1.General Provisions
(1) These Conditions of Sale shall apply to any and all purchase contracts and deliveries, provided or rendered by Chongqing Blue Jay Technology Co.,Ltd, Room 1802, Building 2, No. 88, Jianxin East Road, Jiangbei District, Chongqing, 400020, China vis its clients (hereinafter, “Clients”). These Conditions of Sale shall as a general agreement also apply, as amended, to future contracts for the sale and/or delivery of movable items that are concluded with the same Client, without Blue Jay being obliged to make express reference to these Conditions of Sale in each individual case; in any such case, Blue Jay shall inform the Client promptly of any amendments of the Conditions of Sale. Blue Jay’s Sales Team provide the Proforma Invoice (hereinafter, “PI”) will only list Special or particularly important requirements as an additional agreement, we default that the Clients has accepted the content agreed in this article with PI sending.
(2) These Conditions of Sale do not apply to orders by consumers and On-Line shop order.
(3) Any deviating provisions of the Clients do not apply, unless Blue Jay has consented to these in writing. This requirement to grant consent shall apply in any case, for instance also when Blue Jay, being aware of the General Business Conditions of the Client, carries out the delivery to the Client without reservations. Agreements concluded with the Client on a case-by-case basis (including subsidiary arrangements, supplements and amendments) in any case take precedence over these Conditions of Sale. For the contents of such agreements, a written contract or the written confirmation by Blue Jay shall be authoritative. Legally relevant declarations and notifications that have to be made by the Client against Blue Jay after the conclusion of the contract (e.g. setting of time limits, reminders, cancellation), must be made in writing be to legally valid.
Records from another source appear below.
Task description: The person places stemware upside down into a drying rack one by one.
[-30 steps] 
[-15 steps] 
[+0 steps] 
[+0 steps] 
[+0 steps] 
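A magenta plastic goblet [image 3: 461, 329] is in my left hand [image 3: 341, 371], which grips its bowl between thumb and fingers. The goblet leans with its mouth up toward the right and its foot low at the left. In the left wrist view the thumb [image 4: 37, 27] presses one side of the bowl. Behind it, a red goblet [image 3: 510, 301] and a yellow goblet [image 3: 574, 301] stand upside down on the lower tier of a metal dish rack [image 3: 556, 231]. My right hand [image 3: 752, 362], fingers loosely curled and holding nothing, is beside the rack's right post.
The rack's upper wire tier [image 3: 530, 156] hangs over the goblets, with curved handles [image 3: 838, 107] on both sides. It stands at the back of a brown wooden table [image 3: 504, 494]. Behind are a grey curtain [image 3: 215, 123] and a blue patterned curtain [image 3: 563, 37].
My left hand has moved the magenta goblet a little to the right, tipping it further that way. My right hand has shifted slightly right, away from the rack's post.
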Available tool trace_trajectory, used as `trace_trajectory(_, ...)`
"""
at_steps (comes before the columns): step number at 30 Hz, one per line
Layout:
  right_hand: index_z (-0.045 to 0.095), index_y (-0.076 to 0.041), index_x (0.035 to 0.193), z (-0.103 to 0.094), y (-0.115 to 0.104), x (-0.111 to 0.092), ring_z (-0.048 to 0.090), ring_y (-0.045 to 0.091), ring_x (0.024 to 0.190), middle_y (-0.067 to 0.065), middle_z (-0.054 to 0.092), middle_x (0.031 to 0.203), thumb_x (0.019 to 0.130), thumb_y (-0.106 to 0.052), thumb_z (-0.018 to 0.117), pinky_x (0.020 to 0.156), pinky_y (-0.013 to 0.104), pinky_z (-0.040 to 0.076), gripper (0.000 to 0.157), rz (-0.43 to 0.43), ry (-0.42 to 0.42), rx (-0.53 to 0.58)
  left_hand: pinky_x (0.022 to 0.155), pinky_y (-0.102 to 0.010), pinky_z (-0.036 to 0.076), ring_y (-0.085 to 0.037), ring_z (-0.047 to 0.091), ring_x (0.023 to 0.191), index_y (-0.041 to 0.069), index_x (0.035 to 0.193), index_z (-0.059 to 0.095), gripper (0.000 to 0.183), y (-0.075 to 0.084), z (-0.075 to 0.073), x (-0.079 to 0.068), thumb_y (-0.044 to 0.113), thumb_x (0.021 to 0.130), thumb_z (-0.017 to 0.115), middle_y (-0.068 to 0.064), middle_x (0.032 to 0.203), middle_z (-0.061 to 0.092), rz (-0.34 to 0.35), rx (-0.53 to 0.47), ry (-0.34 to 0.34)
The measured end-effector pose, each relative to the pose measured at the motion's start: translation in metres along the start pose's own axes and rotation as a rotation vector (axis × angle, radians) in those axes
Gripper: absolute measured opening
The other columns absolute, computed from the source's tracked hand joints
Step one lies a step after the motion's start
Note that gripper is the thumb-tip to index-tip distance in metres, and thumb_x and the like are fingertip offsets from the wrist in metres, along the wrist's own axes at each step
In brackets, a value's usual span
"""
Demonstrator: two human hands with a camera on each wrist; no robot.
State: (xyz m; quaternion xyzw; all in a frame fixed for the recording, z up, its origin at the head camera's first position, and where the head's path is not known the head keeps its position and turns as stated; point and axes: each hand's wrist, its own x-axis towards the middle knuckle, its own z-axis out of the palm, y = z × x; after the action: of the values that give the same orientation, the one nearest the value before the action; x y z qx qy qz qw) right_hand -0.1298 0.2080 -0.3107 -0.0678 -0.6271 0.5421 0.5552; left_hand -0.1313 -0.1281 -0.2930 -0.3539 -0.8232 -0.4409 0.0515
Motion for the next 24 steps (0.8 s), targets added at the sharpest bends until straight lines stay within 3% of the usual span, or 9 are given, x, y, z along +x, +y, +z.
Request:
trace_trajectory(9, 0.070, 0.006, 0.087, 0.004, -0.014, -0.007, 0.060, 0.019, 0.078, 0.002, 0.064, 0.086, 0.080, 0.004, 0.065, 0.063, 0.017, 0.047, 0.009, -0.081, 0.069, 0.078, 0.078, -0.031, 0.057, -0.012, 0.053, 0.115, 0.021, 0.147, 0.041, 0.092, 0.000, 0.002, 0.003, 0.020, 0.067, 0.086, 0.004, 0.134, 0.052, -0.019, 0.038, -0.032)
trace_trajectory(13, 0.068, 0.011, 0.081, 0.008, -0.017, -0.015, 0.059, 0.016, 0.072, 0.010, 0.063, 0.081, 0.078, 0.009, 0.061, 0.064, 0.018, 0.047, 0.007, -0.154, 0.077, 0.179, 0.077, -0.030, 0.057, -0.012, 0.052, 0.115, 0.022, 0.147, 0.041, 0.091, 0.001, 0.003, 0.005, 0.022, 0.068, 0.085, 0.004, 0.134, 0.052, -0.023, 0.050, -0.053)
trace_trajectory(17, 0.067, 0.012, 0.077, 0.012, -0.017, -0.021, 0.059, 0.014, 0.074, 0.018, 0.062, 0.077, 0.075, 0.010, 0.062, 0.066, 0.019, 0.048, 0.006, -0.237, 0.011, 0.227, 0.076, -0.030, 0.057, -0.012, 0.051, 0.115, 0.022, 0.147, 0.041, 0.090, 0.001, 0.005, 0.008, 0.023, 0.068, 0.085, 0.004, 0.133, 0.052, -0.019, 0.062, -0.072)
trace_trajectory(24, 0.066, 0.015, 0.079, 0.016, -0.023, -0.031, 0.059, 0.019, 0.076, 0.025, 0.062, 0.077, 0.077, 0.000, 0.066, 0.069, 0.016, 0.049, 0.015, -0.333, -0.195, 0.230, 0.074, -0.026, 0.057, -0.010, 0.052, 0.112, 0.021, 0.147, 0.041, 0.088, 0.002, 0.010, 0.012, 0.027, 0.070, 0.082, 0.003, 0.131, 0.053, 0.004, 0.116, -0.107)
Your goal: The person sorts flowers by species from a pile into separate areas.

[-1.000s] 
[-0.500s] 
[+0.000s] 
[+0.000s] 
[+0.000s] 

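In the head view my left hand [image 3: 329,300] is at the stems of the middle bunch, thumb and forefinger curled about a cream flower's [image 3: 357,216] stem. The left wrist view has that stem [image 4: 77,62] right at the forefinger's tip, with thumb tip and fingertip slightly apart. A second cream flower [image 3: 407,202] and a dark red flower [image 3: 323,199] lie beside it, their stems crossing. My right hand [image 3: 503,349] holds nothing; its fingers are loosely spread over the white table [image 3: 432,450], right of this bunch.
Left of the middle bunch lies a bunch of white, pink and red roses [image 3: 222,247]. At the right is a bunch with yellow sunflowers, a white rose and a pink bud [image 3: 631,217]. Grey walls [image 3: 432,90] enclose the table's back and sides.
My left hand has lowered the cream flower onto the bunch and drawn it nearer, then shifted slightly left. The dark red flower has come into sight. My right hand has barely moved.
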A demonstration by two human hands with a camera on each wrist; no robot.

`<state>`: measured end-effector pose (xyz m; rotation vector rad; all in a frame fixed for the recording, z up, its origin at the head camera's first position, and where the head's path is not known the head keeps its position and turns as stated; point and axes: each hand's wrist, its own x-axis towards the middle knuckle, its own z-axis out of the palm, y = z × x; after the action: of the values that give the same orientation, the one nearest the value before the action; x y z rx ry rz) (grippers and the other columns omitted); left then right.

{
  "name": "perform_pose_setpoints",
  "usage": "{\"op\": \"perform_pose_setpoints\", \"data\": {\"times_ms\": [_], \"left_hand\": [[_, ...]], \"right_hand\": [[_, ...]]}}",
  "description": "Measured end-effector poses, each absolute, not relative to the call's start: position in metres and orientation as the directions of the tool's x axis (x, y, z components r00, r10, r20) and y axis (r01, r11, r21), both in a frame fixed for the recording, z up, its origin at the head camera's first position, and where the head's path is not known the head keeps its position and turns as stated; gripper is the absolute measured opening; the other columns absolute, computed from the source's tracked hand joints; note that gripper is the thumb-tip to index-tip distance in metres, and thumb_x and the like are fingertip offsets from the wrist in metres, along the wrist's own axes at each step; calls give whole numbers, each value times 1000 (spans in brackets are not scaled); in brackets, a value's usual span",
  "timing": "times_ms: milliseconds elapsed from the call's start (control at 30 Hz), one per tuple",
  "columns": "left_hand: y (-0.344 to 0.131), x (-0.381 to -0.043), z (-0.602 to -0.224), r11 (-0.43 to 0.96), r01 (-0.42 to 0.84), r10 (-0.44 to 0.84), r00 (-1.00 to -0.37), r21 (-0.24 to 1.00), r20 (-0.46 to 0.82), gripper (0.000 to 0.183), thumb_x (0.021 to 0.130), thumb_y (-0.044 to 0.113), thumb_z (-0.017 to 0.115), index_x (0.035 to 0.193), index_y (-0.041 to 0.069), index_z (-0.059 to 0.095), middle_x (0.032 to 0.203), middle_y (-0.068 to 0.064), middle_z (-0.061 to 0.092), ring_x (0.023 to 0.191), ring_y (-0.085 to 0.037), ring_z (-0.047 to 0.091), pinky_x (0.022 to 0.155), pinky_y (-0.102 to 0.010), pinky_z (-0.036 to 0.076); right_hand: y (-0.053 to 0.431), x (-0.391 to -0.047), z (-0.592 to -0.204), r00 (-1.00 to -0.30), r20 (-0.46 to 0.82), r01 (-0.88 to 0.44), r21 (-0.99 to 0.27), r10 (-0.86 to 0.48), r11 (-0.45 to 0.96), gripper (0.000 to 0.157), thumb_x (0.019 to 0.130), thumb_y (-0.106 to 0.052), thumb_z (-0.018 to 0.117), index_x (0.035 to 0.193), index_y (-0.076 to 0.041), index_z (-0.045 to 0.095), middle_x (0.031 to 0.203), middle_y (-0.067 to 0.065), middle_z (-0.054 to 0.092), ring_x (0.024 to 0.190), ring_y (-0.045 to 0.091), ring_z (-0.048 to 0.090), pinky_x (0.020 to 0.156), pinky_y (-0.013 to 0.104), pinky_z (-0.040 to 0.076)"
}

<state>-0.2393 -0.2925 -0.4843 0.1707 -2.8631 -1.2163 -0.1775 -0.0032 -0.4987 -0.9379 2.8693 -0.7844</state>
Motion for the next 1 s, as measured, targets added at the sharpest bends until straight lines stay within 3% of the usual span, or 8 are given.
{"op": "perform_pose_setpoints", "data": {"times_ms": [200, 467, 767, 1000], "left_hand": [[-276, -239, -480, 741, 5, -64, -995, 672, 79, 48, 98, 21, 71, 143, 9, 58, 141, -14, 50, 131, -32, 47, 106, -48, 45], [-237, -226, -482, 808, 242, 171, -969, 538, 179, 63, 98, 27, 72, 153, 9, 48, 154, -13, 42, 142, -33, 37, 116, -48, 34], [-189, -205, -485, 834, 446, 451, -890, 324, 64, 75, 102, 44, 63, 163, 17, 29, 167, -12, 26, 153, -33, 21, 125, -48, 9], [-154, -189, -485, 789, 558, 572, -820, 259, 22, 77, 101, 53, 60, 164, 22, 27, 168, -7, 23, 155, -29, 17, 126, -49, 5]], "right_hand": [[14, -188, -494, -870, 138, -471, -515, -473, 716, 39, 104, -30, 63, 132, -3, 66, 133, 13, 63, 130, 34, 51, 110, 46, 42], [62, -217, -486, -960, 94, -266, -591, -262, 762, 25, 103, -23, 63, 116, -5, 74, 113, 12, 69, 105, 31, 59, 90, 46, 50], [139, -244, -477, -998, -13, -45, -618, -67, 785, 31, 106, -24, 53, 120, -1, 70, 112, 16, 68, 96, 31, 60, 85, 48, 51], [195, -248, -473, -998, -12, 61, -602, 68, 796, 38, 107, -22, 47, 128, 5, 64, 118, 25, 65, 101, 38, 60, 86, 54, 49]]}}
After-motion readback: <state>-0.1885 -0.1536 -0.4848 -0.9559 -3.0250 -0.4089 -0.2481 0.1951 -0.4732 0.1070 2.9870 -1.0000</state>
(4) Vicarious agents and representatives of Blue Jay are not entitled to make any subsidiary arrangements in orally talk or talk with online chat software. If and to the extent that they nevertheless make oral subsidiary arrangements or make representations and warranties, which go beyond the scope of the written purchase contract, these always require written confirmation by Blue Jay to be legally valid.
(5) The business relations between Blue Jay and the Client are subject to the laws of the Republic People of China. The application of international uniform law, in particular of the UN Sales Convention (United Nations Convention on Contracts for the International Sale of Goods) is excluded.
(6) With regard to the place of performance and the place of jurisdiction for any and all deliveries and payments as well as for any disputes arising between the parties from the contracts concluded between them the seat of Blue Jay in Chongqing, China shall be relevant. Blue Jay shall also be entitled to sue the Client at the Client’s place of business.
2.Conclusion of Contracts
(1) The Client may enquire about specific items by e-mail or via the contact form provided on Blue Jay’s website. Upon receipt of such an inquiry, Blue Jay shall submit a separate offer to the Client by e-mail.
(2) Any Offer of Blue Jay is always subject to change without notice and non-binding. The same applies, if Blue Jay has provided the Client with catalogues, documentation (e.g. drawings, plans, design, and cost estimations), other product descriptions or documents (including in electronic form) to which Blue Jay retains title and copyrights. Price information provided in the Online Shop or Chat on line also does not constitute an offer in the legal sense.
(3) The order of goods by the Client via PO sending or enquire request via e-mail shall be deemed a binding contractual offer. Blue Jay shall be entitled to accept this contractual offer within 5 days of its receipt by sending an order confirmation.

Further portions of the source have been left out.